Credit Unions Are Increasingly Business Friendly Credit unions, long an alternative to banks for individual customers, are keenly interested in small business lending.

By Daniel Carlsson

entrepreneur daily

Opinions expressed by Entrepreneur contributors are their own.

Credit unions and their affiliates are the perfect partners for entrepreneurs and small businesses when they need financing, as nearly all do at some point.

Related: When Seeking Funding, Credit Unions Can Be Worth Checking Out

Credit union lending to members for business purposes continues to be a fast-growing segment of the industry, up 9.2% through the first three quarters of 2013, said Patrick Keefe, senior vice president of communications for the Credit Union National Association (CUNA) in Washington, D.C. In nearly all cases, the small business owner must be a credit union member and the average loan size is $212,000.

Bethpage Federal Credit Union, New York state's largest credit union, recently announced a new division to work with local businesses in Nassau and Suffolk counties, according to Kirk Kordeleski, President and CEO of Bethpage. Called the Bethpage Business Banking Group, the new entity is comprised of three teams of experts with broad-based experience in commercial lending and cash management solutions.

The group focuses on key vertical business segments including the healthcare/medical arena, professional service firms, wholesalers, distributors and non-for-profit organizations, Kordeleski said. The teams will work in Bethpage branches across Long Island. Bethpage's business banking portfolio currently includes more than 5,000 business accounts and $230 million in deposits.

The Wisconsin Credit Union League stated in its 2013-14 Scorecard that Wisconsin credit unions are "ready, willing and able to help small businesses expand, hire, and grow." The 2013-14 Scorecard reported Wisconsin credit unions have more than $2.7 billion in business loans on their books as of September 2013. The average loan was $178,455. It points out that at the start of the Great Recession in December 2007, Wisconsin credit unions had $1.5 billion in business loans on their books. Since then, business lending made by state credit unions has increased by 73% while loans made by Wisconsin banks increased by 1.5%, according to the League's analysis.

A credit union can be the lifeline for an entrepreneur. CUNA's Keefe offers the example freelance photographer Tom Hoebbel of Brooktondale, N.Y., owner of Thomas Hoebbel Photo-Video.

Related: Give 'Em Credit

When it was time to upgrade his equipment to move into the Internet age, he decided to work with his local credit union instead of the neighborhood bank. Hoebbel had been a credit union member for years because of its free business checking services. Hoebbel was most impressed by the committment of the credit union manager, who helped him secure the $25,000 loan from the Small Business Administration he needed to expand his online video services.

Many credit unions nationally are supporting retailers with Shop Main Street, a rewards program for retail customers from RewardsNOW, Inc.

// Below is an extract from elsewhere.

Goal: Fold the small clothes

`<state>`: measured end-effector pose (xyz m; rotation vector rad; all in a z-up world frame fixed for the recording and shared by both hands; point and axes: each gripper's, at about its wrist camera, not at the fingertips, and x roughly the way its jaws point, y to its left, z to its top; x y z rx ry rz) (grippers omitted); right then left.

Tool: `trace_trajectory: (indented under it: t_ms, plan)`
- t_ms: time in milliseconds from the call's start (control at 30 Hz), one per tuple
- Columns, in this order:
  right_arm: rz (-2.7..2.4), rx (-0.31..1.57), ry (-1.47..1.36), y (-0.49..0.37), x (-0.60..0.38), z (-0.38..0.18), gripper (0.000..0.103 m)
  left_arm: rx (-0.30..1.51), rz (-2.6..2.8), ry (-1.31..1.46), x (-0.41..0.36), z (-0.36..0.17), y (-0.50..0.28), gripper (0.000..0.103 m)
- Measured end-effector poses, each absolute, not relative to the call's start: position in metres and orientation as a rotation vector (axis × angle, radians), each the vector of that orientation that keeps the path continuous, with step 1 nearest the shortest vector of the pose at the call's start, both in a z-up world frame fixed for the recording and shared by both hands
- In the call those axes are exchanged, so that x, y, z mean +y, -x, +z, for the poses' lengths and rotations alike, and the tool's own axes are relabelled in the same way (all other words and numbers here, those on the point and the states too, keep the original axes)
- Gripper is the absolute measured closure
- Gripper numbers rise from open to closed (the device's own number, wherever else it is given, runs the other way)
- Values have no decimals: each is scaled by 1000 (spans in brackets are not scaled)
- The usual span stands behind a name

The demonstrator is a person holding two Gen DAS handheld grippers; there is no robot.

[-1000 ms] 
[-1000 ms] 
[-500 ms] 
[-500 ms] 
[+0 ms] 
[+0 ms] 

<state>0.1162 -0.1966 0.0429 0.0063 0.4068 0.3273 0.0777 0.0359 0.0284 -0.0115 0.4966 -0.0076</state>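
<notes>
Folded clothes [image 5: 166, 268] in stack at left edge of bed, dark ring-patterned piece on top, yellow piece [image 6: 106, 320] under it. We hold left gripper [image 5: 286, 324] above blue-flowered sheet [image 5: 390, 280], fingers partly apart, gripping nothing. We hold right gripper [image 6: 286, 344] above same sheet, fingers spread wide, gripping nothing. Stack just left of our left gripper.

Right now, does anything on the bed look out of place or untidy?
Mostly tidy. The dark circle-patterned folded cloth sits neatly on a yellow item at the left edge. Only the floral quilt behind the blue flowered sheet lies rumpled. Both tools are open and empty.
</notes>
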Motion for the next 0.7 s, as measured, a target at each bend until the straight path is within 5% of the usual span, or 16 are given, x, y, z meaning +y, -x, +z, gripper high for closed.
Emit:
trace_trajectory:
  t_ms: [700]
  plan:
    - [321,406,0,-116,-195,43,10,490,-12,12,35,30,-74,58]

"The Shop Main Street rewards program is a winner in every respect," said Stan Hollen, President/CEO, CO-OP Financial Services, a credit union service organization based in Rancho Cucamonga, Calif.. "It all adds up to creating a sense of community, with a program that keeps local dollars in the local economy."

Participating merchants can create offers via an online management tool and are also provided with marketing material to promote Shop Main Street in their establishments, including store posters and window stickers, on their websites and via social media.

In Michigan, more than 50 credit unions have used cash mobs to support small businesses, bolstered by the recent success of a statewide event dubbed CU Lunch Local, according to Michigan Business Connection LLC, a commercial lending CUSO, and Michigan CU Capital, an entity that provides channels for credit unions to serve their members' small business lending needs. An example is the $92-million NuPath Community Credit Union in Wyandotte, Mich., that approached a local restaurant near its branches to work with the owner to provide co-branded coupons for the credit union's employees during the CU Lunch Local event.

Other credit unions have also sponsored cash mobs, including Ohio Health Care Federal Credit Union of Dublin, Ohio, and ORNL Federal Credit Union of Oak Ridge, Tenn. Cash mobs have become so popular they have their own web site.

While banks may seem like an obvious choice, credit unions are an increasingly important funding source for small businesses that provide other forms of assistance to help businesses expand and get entrepreneurs off the ground.

Dan Carlsson has more than 40 years experience as a writer and media consultant and specializes in financial and business issues. He served in the U.S. Navy for four years 1966-1970 as part of the Defense Information Department. He lives with his wife in Irvine, CA.